▶ _Assignment_
Could you reproduce the lines below from the one with "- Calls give" through the one with "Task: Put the"? Keep both ends and add nothing.

Collection entries:
******
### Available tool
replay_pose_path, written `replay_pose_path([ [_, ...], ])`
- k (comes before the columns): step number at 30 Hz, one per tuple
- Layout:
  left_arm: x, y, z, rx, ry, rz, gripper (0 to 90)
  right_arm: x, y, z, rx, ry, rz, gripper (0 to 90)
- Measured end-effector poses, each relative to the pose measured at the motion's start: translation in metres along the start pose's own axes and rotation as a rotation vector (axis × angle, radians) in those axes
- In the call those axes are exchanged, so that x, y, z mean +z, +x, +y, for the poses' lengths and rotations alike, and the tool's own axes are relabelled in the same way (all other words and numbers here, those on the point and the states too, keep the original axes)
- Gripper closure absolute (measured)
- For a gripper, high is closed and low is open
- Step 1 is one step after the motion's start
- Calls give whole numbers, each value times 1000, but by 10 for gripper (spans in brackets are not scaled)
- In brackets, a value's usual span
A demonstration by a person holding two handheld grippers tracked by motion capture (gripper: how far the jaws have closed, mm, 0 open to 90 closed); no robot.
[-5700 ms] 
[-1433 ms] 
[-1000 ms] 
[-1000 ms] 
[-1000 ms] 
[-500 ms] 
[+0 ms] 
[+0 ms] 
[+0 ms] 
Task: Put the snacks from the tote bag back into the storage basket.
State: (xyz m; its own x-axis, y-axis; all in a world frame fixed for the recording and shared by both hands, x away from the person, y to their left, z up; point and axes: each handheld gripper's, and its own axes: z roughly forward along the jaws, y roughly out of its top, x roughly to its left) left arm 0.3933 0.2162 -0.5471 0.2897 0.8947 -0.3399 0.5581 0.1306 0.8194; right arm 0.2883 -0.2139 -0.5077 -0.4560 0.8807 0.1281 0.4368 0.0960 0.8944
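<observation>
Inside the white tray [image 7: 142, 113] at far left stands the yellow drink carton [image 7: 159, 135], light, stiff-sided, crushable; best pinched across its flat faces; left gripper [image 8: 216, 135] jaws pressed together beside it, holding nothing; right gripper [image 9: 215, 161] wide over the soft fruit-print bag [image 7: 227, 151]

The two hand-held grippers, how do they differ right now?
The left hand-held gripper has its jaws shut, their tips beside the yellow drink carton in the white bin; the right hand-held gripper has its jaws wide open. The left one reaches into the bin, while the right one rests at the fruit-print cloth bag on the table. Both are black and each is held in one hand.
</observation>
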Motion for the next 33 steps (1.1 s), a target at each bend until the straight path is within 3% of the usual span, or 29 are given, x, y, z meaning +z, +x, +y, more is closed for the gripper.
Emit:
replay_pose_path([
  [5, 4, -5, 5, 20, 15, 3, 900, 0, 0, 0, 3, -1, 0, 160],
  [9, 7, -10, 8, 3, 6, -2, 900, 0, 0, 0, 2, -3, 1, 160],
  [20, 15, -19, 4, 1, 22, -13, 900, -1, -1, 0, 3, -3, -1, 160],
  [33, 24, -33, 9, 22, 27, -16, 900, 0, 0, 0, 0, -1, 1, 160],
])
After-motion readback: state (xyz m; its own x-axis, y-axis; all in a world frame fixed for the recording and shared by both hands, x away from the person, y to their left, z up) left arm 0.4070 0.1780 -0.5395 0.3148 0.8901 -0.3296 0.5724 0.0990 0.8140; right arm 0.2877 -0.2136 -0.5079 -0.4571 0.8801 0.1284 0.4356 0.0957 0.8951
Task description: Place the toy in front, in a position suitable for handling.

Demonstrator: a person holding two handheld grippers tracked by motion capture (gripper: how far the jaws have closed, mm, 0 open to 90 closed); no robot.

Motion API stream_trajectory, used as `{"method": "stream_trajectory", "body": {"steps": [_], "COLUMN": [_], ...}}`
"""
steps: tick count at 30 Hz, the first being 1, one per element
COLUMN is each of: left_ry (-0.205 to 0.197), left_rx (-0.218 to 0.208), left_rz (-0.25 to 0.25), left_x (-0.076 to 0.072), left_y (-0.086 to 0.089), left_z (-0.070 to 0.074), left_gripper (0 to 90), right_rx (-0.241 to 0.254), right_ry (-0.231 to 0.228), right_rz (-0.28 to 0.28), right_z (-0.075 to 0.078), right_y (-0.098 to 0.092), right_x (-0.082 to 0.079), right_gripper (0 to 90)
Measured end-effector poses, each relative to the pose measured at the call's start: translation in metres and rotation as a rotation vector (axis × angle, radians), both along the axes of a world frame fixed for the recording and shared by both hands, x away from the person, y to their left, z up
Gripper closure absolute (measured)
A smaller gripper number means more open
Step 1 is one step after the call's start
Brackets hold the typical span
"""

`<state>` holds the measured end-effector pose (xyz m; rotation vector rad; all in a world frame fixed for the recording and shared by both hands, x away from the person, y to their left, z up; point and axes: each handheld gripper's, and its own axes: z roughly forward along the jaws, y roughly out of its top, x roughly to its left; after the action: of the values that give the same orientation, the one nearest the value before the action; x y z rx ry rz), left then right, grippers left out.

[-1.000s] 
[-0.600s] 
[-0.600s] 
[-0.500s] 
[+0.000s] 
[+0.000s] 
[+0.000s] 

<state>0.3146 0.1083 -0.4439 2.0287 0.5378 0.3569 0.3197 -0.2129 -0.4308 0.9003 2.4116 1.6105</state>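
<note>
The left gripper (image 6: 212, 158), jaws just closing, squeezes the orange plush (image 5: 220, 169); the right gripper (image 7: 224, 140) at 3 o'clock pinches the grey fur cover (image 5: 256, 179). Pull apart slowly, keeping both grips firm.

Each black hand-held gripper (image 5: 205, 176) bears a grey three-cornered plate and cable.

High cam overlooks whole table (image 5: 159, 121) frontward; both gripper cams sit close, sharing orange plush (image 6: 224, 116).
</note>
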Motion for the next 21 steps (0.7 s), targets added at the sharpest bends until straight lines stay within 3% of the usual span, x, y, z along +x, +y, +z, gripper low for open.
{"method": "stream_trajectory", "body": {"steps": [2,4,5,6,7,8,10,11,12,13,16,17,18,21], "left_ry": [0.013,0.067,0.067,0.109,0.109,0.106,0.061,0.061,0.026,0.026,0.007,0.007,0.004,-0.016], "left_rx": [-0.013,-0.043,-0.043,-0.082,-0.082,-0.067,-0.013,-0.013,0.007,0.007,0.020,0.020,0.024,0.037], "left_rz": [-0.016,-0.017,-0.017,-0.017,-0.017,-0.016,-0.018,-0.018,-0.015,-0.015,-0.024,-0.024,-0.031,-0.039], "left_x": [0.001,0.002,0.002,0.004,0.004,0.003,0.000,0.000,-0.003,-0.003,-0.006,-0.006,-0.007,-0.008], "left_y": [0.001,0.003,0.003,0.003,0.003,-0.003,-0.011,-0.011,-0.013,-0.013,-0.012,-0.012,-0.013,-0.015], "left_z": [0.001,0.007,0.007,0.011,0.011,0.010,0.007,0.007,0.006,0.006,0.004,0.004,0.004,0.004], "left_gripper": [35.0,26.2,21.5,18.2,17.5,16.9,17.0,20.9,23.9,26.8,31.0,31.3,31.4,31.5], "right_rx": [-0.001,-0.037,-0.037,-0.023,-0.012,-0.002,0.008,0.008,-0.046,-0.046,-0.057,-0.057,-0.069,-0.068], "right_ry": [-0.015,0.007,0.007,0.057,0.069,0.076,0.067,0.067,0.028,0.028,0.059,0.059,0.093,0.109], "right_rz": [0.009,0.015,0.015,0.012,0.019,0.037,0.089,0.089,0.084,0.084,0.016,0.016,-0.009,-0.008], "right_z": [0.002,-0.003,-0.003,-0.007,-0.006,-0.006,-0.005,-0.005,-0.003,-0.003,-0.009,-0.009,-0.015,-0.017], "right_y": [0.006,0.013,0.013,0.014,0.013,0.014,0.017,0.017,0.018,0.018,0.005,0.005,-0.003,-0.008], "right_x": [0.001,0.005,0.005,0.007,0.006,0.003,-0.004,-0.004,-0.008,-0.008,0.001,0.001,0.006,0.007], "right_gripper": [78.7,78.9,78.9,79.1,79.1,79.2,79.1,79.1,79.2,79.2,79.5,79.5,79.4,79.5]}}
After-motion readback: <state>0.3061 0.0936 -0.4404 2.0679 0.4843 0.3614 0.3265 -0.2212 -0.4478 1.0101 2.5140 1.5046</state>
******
▶ _Written reply_
- Calls give whole numbers, each value times 1000, but by 10 for gripper (spans in brackets are not scaled)
- In brackets, a value's usual span
A demonstration by a person holding two handheld grippers tracked by motion capture (gripper: how far the jaws have closed, mm, 0 open to 90 closed); no robot.
[-5700 ms] 
[-1433 ms] 
[-1000 ms] 
[-1000 ms] 
[-1000 ms] 
[-500 ms] 
[+0 ms] 
[+0 ms] 
[+0 ms] 
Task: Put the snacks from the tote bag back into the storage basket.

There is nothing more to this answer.